Hi Jeff -
1) Open "c:\Program Files (x86)\SolarWinds\Orion\HardwareHealth\SolarWinds.HardwareHealth.Pollers.dll.config" file in notepad
2) Change <add key="IgnoreCiscoNewEntityMib" value="false"/> to
<add key="IgnoreCiscoNewEntityMib" value="true"/>
This what you are after?
Did that and it broke even worse. I now have over 250 devices that are showing Overall Hardware Status Unknown
Bugger, sorry about that - it was the original fix they gave me back in ver 10.2 when I had a load of spurious hardware alerts on things I didn't even know about.
Apparently Solarwinds has changed the way they poll for hardware info. I was just told as follows:
We use small "poller" files which contain specific OIDs that are written directly in to the poller and do not reference the MIB in any way. The MIB database is only used for translating traps and providing easier set up and recognition of OIDs when using the Universal Device Poller.
So now I`m still waiting on them to get back with me directly for a Goto meeting
I have encountered several cases where there was lots of events about sensors went to Unknown status and later Up again. This issues were also related to upgrade to NPM 10.7. I can't tell if it also your case but in NPM 10.7 there is Topology turned on for all nodes which supports it. Unfortunately in some cases this causes Hardware health pollers to timeout. I would recommend running List resources on one of your nodes with Hardware health issues and see if Topology is turned ON there. If yes, try turning it OFF and see if this helps.
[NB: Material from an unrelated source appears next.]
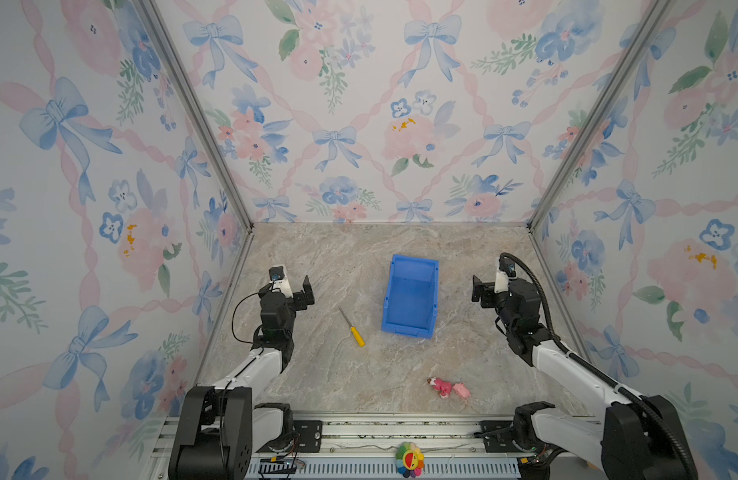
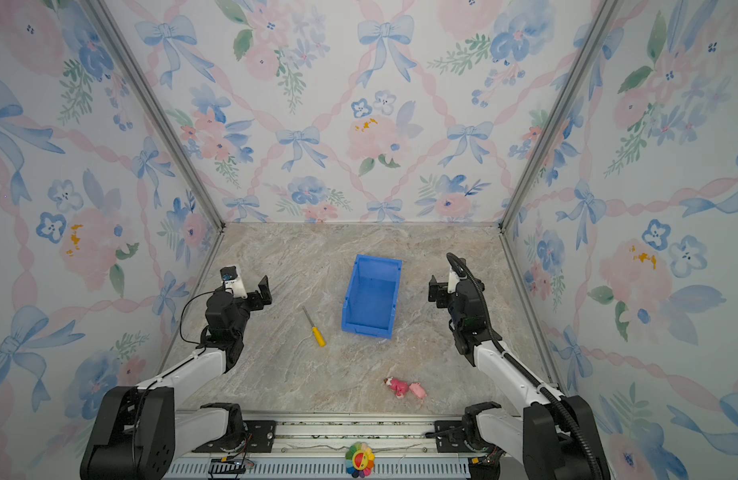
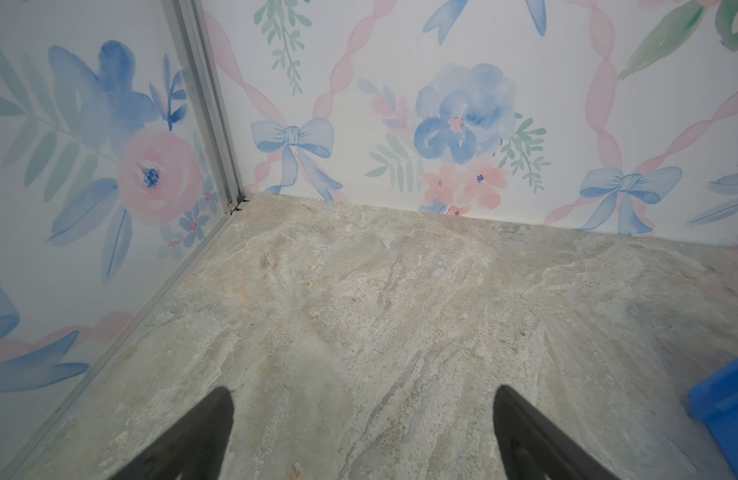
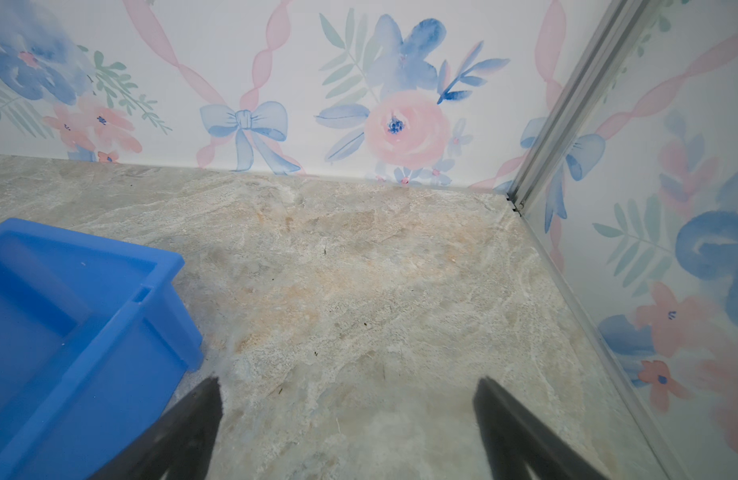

You can also disable Topology in bulk on Manage pollers page (Settings-> Manage pollers).
We use small "poller" files which contain specific OIDs that are written directly in to the poller and do not reference the MIB in any way.
How do you do that? What small poller files.
I am very interested.
Thanks for the heads up on this. I just did a bunch of research on the Hardware Health bugs because NPM 10.6 is squawking about our new core switch, and remember seeing some threads from when this was an issue before 10.4. The best response I saw from the team was that a fix wasn't high on their priority list, so they just haven't gotten around to it. Three versions later and it's still an issue! Hopefully there's a resolution soon.
Ok so here is how Orion works, the Band-Aid solution and what I have been told is being worked on. Orion uses two mibs to do it's polling, an old Cisco Entity MIB and a newer Cisco Envronmental MIB. Orion polls for responses to any thing in the newer environmental mib and if it gets a response it uses only that. If it doesn't get a response it then polls the older Entity MIB and if it gets a response it uses that. This is done on a device by device basis if the Harware Health Sensor resource is checked under List resources. Topology has nothing to do with this. However, there is a bug in several newer devices and operating software that falsely reports problems under the newer Environmental MIB. So what you get is things like Bias errors being reported on multiple interfaces. The Band-Aid is one of two solutions:
1- Use hardware reporting as is and disable the Hardware Health Sensor resource on all those nodes that are spitting out false errors. In our network that was about 40 devices out of 2000.
2- Edit c:\Program Files (x86)\Solarwinds\Orion\hardwarehealth\Solarwinds.hardwarehealth.pollers.dll.config so that <add key="IgnoreCiscoNewEntityMib" value="false"/> is changed to true. This forces Orion to use only the older Entity mib. This means that any newer device such as Nexus devices will not be able to monitor hardware health.
Now what I have been told is future releases of NPM will have per node and sub resource filtering. Meaning that users will have the ability to filter out specific sub resource components that are giving false alerts while leaving everything else working.
Overall this is not really Solarwinds problem but they have to deal with it. There are several non-Solarwinds/non-Thwack references to the issues out on Google.
I upgraded to 10.7 and i have the same/similar problem. Cisco shop with 4500 6500 etc... they do not show power supplies any more. or other hardware health.. i still use my custom poller and it works for reporting issues though.